* Entries shown *
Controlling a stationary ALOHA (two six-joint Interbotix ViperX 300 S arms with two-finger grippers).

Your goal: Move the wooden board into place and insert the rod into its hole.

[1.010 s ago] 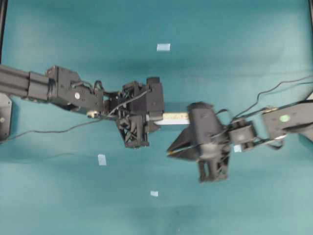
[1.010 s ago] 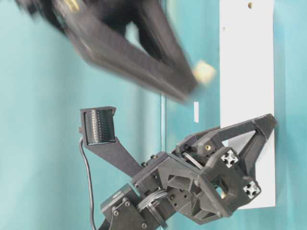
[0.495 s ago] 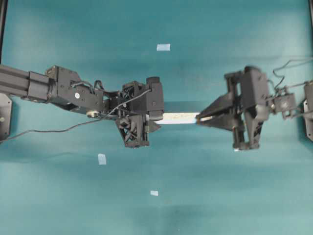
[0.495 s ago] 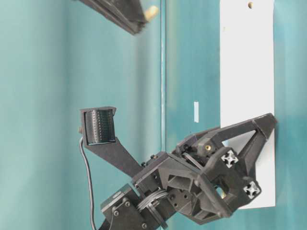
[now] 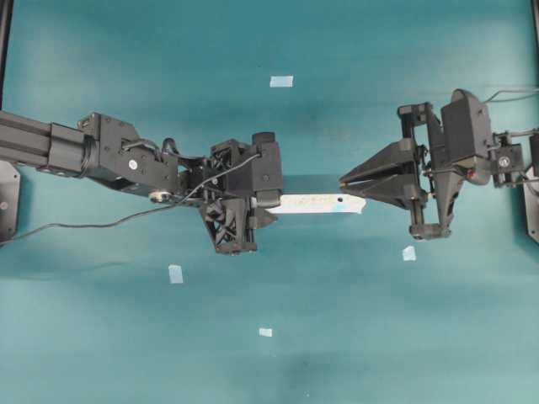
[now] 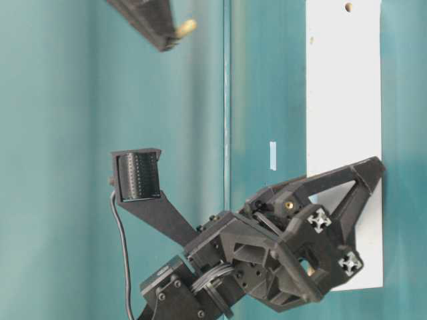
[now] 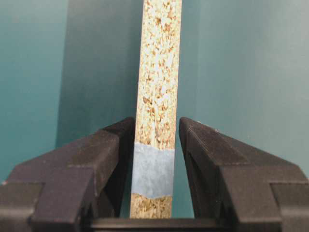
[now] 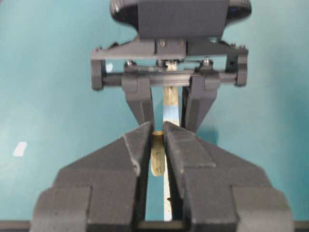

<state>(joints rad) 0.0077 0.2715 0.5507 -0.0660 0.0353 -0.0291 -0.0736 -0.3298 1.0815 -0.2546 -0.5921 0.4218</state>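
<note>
Left gripper (image 5: 268, 204) clamps the board (image 5: 320, 203) edge-up; right gripper (image 5: 345, 181), closed on the rod (image 8: 158, 157), seems just short of the hole (image 5: 338, 202); insertion remains

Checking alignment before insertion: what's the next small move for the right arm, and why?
Probably ease the right hand down and slightly forward, bringing the rod onto the hole. The rod is pinched at the fingertips and sits just short of the wooden board, off its hole end; the table-level view shows it raised. The left hand clamps the board's far end.
</note>
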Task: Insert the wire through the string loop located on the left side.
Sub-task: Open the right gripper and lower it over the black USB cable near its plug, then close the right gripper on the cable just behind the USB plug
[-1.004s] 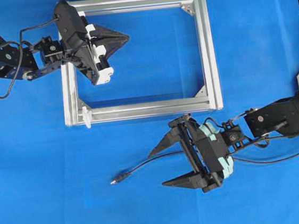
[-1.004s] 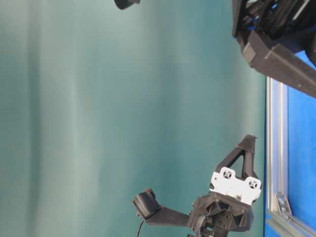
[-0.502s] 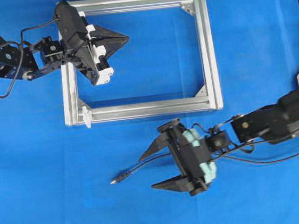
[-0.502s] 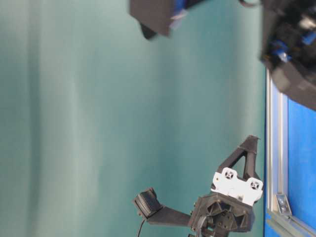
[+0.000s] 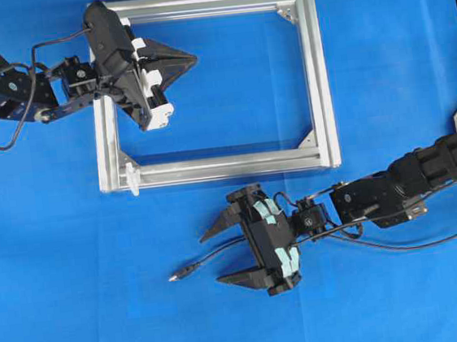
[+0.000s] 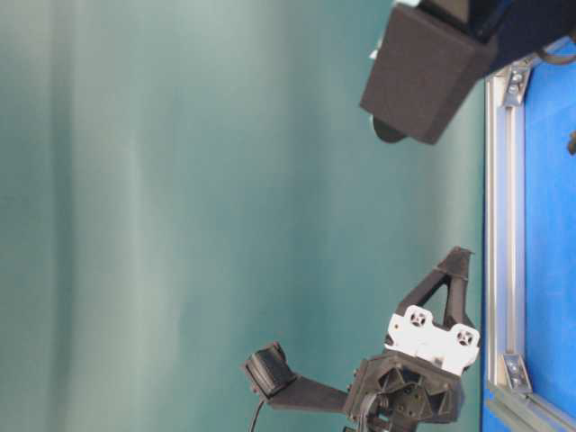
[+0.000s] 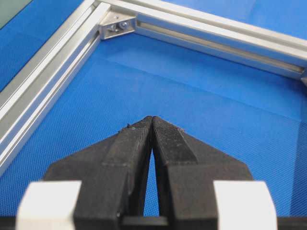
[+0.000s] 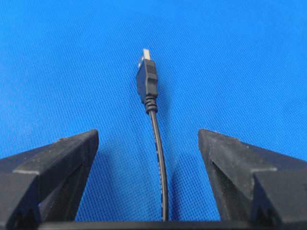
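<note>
Blue table [image 5: 380, 57] carrying a silver aluminium frame [image 5: 318, 80], with the white string loop [image 5: 133, 179] at its lower left corner. Below, black wire [image 5: 213, 255] lying flat, metal plug tip [image 8: 147, 54] pointing left. Right hand [image 5: 223, 256] spread wide, straddling the wire, gripping nothing. Left hand [image 5: 192, 58] fully closed, empty, above the frame's interior.

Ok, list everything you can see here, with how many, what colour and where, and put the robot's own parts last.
wire: one, black with a silvery plug tip, lying on the cloth below the frame, running between the right tool's fingers.
string loop: one, white, at the frame's lower left corner.
frame: one, silver aluminium rectangle, upper middle.
cloth: one, blue, covering the table.
left tool: one, black, shut, over the frame's upper left.
right tool: one, black, open, astride the wire.
</note>
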`<act>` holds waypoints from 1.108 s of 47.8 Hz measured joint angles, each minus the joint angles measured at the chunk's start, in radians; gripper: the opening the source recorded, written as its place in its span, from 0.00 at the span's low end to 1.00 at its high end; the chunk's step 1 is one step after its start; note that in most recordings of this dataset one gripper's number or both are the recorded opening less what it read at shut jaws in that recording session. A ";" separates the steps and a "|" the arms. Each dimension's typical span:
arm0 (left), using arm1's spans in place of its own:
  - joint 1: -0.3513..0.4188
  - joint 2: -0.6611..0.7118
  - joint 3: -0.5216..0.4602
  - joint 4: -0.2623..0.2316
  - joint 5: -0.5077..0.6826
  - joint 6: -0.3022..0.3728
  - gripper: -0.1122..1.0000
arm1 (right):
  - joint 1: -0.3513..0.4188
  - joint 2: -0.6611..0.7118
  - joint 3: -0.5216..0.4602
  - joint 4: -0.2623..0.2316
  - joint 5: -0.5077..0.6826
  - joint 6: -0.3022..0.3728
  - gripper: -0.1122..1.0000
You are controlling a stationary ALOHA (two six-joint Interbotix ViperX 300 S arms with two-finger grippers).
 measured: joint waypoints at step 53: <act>0.000 -0.002 0.017 0.002 0.018 -0.002 0.10 | -0.021 -0.002 -0.012 0.000 0.009 0.000 0.10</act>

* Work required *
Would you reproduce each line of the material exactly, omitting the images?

* Completed exercise *
Controlling a stationary ALOHA (two six-joint Interbotix ViperX 300 S arms with two-finger grippers).

Your goal: Move the wooden board into place and insert the rod into its hole.

[1.010 s ago] 
[1.010 s ago] 
[0.495 s ago] 
[0.495 s ago] 
[now] 
[now] 
[now] 
[now] 

<state>(joints rad) 0.0077 0.2715 0.5507 -0.0660 0.0353 -0.0291 -0.0736 -0.3298 1.0815 -0.2546 -0.5921 0.4218</state>
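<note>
Left gripper (image 5: 268, 204) clamps the board (image 5: 320, 203) edge-up; right gripper (image 5: 345, 181), closed on the rod (image 8: 158, 157), seems just short of the hole (image 5: 338, 202); insertion remains

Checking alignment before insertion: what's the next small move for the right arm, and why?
Probably ease the right hand down and slightly forward, bringing the rod onto the hole. The rod is pinched at the fingertips and sits just short of the wooden board, off its hole end; the table-level view shows it raised. The left hand clamps the board's far end.
</note>
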Task: Insert the wire through the string loop located on the left side.
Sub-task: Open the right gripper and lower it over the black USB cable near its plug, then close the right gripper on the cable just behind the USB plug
[-1.004s] 
[-1.004s] 
[-0.502s] 
[-0.502s] 
[+0.000s] 
[+0.000s] 
[+0.000s] 
[+0.000s] 
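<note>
Blue table [image 5: 380, 57] carrying a silver aluminium frame [image 5: 318, 80], with the white string loop [image 5: 133, 179] at its lower left corner. Below, black wire [image 5: 213, 255] lying flat, metal plug tip [image 8: 147, 54] pointing left. Right hand [image 5: 223, 256] spread wide, straddling the wire, gripping nothing. Left hand [image 5: 192, 58] fully closed, empty, above the frame's interior.

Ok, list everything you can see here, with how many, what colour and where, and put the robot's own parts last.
wire: one, black with a silvery plug tip, lying on the cloth below the frame, running between the right tool's fingers.
string loop: one, white, at the frame's lower left corner.
frame: one, silver aluminium rectangle, upper middle.
cloth: one, blue, covering the table.
left tool: one, black, shut, over the frame's upper left.
right tool: one, black, open, astride the wire.
</note>
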`<act>` holds waypoints from 1.108 s of 47.8 Hz measured joint angles, each minus the joint angles measured at the chunk's start, in radians; gripper: the opening the source recorded, written as its place in its span, from 0.00 at the span's low end to 1.00 at its high end; the chunk's step 1 is one step after its start; note that in most recordings of this dataset one gripper's number or both are the recorded opening less what it read at shut jaws in that recording session. A ";" separates the steps and a "|" the arms. Each dimension's typical span:
arm0 (left), using arm1's spans in place of its own:
  - joint 1: -0.3513..0.4188
  - joint 2: -0.6611..0.7118
  - joint 3: -0.5216..0.4602
  - joint 4: -0.2623..0.2316
  - joint 5: -0.5077..0.6826
  - joint 6: -0.3022..0.3728
  - gripper: -0.1122..1.0000
arm1 (right):
  - joint 1: -0.3513..0.4188
  - joint 2: -0.6611..0.7118
  - joint 3: -0.5216..0.4602
  - joint 4: -0.2623..0.2316
  - joint 5: -0.5077..0.6826
  - joint 6: -0.3022..0.3728
  - gripper: -0.1122..1.0000
You are controlling a stationary ALOHA (two six-joint Interbotix ViperX 300 S arms with two-finger grippers).
 measured: joint waypoints at step 53: <act>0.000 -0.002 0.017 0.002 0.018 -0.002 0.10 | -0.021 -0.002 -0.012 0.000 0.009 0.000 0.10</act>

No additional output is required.